THE PUBLIC perception of the National Security Agency (NSA) surveillance program, the one promulgated by government, largely has been that of a set of protocols fine-tuned to the task of preventing terrorist attacks. However, less is known about the true nature of NSA data searches, their limitations, faults of the technology, and the comparative value of less high-tech investigative techniques.

The question of how efficient the Mass Warrantless Surveillance Network (MWSN) is, or how well its technologies work, can be understood in terms of how accurate it is, which, in this context, means what percentage of the time it correctly identifies someone as a terrorist. However, for every such "true positive" the system returns, there also are a vast number of "false positives"--that is, numerous cases of falsely identifying someone as a terrorist. This is the problem of false positives, and it permeates the entire MWSN.

One salient instance of the situation is the use of pattern-matching searches with upstream programs to identify terrorists. This particular type of search involves construction of algorithms that look for behavior patterns associated with a specific target group. In commercial advertising, this means creating a profile of prospective consumers who are most likely to be interested in a product that is being marketed.
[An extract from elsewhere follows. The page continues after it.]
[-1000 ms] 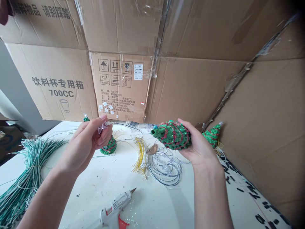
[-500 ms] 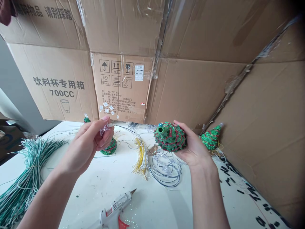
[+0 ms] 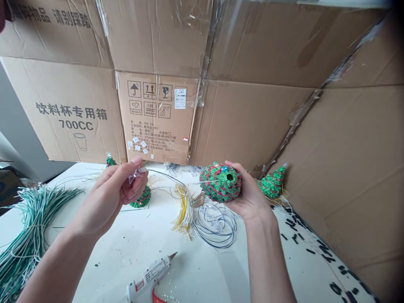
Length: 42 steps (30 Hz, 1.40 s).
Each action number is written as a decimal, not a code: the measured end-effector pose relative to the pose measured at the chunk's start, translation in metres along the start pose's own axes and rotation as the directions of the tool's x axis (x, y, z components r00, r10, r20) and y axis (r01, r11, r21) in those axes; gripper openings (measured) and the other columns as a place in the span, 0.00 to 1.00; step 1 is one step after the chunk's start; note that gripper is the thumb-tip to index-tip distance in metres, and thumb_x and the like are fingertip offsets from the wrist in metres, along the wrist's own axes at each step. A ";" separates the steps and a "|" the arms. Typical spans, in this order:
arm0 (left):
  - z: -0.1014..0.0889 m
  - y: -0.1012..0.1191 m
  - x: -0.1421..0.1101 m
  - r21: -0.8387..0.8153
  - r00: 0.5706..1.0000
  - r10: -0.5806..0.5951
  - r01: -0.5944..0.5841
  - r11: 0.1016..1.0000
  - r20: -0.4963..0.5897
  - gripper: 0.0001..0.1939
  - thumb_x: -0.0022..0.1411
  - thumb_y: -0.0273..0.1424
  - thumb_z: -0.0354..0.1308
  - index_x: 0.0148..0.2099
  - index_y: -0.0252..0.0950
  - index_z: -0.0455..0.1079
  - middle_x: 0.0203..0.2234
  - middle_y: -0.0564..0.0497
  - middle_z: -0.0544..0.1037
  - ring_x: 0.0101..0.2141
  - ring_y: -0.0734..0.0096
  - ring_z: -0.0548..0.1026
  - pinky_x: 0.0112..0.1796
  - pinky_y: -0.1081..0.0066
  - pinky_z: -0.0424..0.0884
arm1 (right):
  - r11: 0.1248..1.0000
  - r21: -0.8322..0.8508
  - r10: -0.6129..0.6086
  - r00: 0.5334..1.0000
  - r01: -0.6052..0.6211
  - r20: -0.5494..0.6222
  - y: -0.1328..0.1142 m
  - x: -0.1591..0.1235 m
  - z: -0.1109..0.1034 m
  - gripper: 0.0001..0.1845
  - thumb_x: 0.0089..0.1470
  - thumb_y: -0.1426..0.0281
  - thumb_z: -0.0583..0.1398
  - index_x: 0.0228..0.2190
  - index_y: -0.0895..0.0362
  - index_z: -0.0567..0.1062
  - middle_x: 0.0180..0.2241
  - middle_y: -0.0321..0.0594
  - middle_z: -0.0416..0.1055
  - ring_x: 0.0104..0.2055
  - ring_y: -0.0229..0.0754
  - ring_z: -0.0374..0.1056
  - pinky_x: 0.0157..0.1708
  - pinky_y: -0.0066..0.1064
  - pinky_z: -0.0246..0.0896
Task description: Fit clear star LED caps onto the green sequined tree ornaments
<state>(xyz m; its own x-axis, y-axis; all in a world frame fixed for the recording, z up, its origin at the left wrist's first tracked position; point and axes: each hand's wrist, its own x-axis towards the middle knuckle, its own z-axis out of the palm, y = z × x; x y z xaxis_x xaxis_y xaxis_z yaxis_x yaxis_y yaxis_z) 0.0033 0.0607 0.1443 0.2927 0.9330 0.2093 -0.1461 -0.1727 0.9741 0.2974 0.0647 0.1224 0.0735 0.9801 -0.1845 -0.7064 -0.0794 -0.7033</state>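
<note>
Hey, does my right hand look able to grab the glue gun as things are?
Probably not straight away: your right hand is holding a green decorated tree, though nothing seems to cover the glue gun.

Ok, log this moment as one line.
left hand: pinching clear piece | right hand: holding green-red tree, holed tip toward camera | on table: glue gun, coiled wire, teal strands, yellow-white bundle

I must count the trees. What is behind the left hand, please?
Behind the left hand, a green tinsel tip shows above and a green tinsel base below. The hand covers between, so one tree or two is unclear.
</note>
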 end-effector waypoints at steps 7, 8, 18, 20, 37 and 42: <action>0.001 -0.001 -0.003 0.030 0.997 0.053 -0.054 0.998 0.048 0.30 0.78 0.49 0.54 0.24 0.39 0.59 0.19 0.56 0.55 0.23 0.71 0.52 0.27 0.67 0.53 | 1.000 -0.007 0.001 1.000 -0.001 -0.030 -0.001 0.002 -0.003 0.02 0.55 0.68 0.69 0.31 0.51 0.82 0.30 0.36 0.85 0.38 0.50 0.84 0.46 0.42 0.82; 0.001 -0.002 -0.003 0.040 0.996 0.070 -0.072 0.997 0.063 0.30 0.78 0.49 0.53 0.25 0.39 0.60 0.20 0.56 0.56 0.23 0.71 0.53 0.27 0.67 0.53 | 1.000 -0.007 0.004 0.999 -0.004 -0.037 -0.002 0.004 -0.004 0.01 0.56 0.68 0.69 0.31 0.51 0.82 0.31 0.36 0.85 0.37 0.50 0.84 0.46 0.42 0.82; 0.007 0.000 -0.014 0.099 0.979 0.133 -0.149 0.984 0.156 0.23 0.81 0.46 0.48 0.33 0.40 0.65 0.24 0.55 0.66 0.24 0.71 0.60 0.29 0.66 0.58 | 1.000 -0.030 0.003 0.995 -0.006 -0.097 -0.005 0.019 -0.022 0.00 0.55 0.68 0.69 0.32 0.50 0.82 0.32 0.35 0.86 0.32 0.48 0.82 0.43 0.43 0.81; 0.009 0.001 -0.014 0.133 0.976 0.161 -0.181 0.974 0.149 0.22 0.82 0.45 0.46 0.35 0.40 0.64 0.24 0.56 0.64 0.25 0.70 0.59 0.30 0.66 0.59 | 0.999 -0.035 0.003 0.995 -0.006 -0.100 -0.006 0.022 -0.026 0.01 0.54 0.69 0.69 0.31 0.50 0.82 0.31 0.34 0.86 0.32 0.48 0.82 0.43 0.42 0.81; 0.014 -0.014 -0.002 0.600 0.890 0.454 -0.340 0.724 -0.045 0.08 0.76 0.38 0.61 0.46 0.39 0.76 0.34 0.52 0.80 0.31 0.73 0.74 0.35 0.70 0.70 | 0.906 -0.364 0.211 0.976 -0.214 -0.050 0.102 0.068 -0.018 0.17 0.70 0.56 0.65 0.37 0.58 0.79 0.34 0.37 0.81 0.35 0.41 0.79 0.41 0.39 0.77; 0.010 -0.015 0.001 0.621 0.883 0.465 -0.328 0.712 -0.068 0.08 0.75 0.37 0.61 0.45 0.39 0.76 0.33 0.52 0.81 0.30 0.72 0.74 0.34 0.70 0.70 | 0.843 -0.533 0.097 0.995 -0.070 0.023 0.142 0.062 -0.004 0.15 0.69 0.58 0.67 0.39 0.59 0.79 0.36 0.36 0.78 0.34 0.39 0.75 0.36 0.34 0.75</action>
<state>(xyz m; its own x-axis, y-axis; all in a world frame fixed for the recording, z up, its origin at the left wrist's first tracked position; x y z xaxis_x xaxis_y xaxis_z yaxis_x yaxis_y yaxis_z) 0.0153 0.0610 0.1311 0.1263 0.7645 0.6321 0.3865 -0.6248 0.6784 0.2043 0.1140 0.0087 -0.0118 0.9716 -0.2363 -0.2262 -0.2328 -0.9459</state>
For instance, a magazine about hunting would attempt to target a demographic population that most likely would be interested in going hunting. Thus, according to a report of the Fishing and Wildlife Service, the most likely hunters would be white males between the ages of 55 and 64, living in rural regions of the Southeast, with annual incomes between $50,000 and $100,000. Given that 5.7% of the U.S. population hunts, targeting this group would make it more likely to reach prospective subscribers--but, even so, such bulk behavioral advertising tends to have a relatively low, single-digit positive response rate. This means that the false positives occur in the 90% range.

However, it is not as easy to create a demographic of prospective terrorists as it is of prospective hunters. Indeed, in contrast to individuals who go hunting, there have been relatively few terrorist attacks on the U.S. that enable construction of a terrorist demographic. Consequently, the pattern searches for prospective terrorists typically take an indirect approach. This involves looking for anomalous Internet communication patterns; that is, cyber behavior that does not match the cyber behavior of average Internet users--for example, atypical Internet searches, site visits, e-mail exchanges, and credit card purchases.

The assumption that an unusual set of behaviors makes one a prospective terrorist is a questionable one. On the contrary, it appears that conventional means of investigating possible terrorist attacks--such as the use of informants, community tips, routine law enforcement, suspicious activity reports, and other non-NSA intelligence--have been the most fruitful means of preventing such attacks.

A 2014 report ("Do NSA's Bulk Surveillance Programs Stop Terrorists?) prepared by the New American Foundation, a nonprofit, nonpartisan, public policy institute, maintains that the majority of the terrorism cases that occurred after Sept. 11, 2001, have been identified by these more conventional modes of investigation. Moreover, the contributions made by NSA's MWSN toward identifying terrorist plots before they occur have been "minimal." Further, the report states, "Our review of the government's claims about the role that NSA 'bulk' surveillance of phone and e-mail communications records has had in keeping the U.S. safe from terrorism shows that these claims are overblown and even misleading."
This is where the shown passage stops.